━━ DATA BELOW ━━

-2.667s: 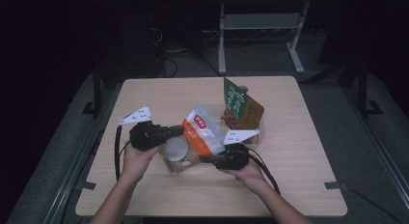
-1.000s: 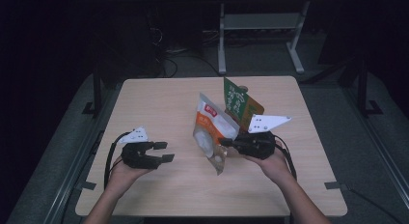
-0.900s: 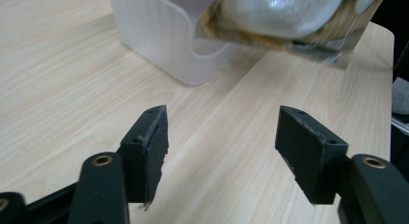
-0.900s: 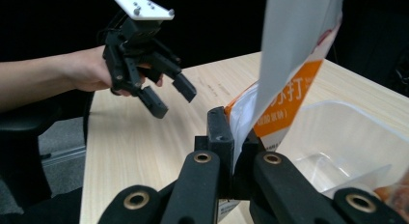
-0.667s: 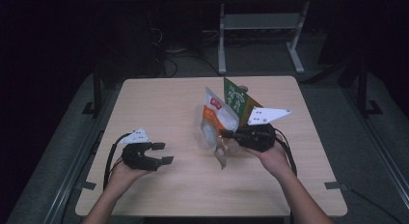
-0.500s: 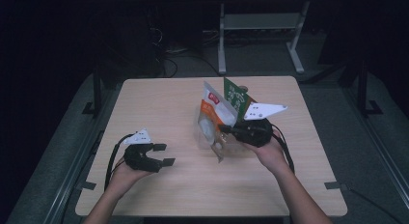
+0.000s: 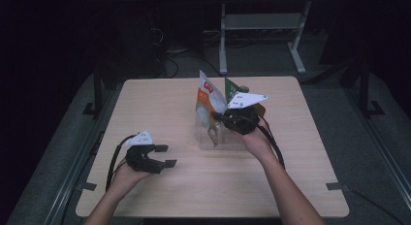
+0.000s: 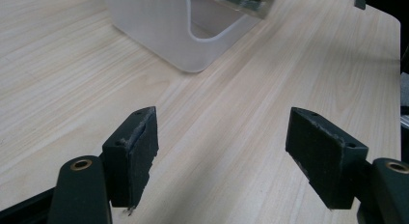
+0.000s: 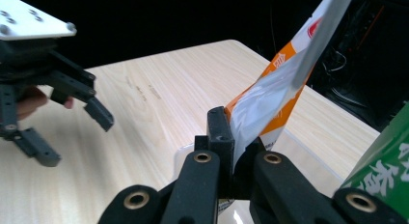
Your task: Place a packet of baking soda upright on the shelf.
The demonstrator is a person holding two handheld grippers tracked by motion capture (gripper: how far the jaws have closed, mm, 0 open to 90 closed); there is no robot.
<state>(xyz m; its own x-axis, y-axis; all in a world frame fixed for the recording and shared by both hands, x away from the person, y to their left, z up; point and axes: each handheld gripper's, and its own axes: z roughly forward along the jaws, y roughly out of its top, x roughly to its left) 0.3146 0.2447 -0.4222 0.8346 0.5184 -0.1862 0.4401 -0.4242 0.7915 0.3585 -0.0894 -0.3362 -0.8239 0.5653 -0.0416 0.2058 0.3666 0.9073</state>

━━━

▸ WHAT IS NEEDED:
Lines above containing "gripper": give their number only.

▸ ANSWER BOX:
2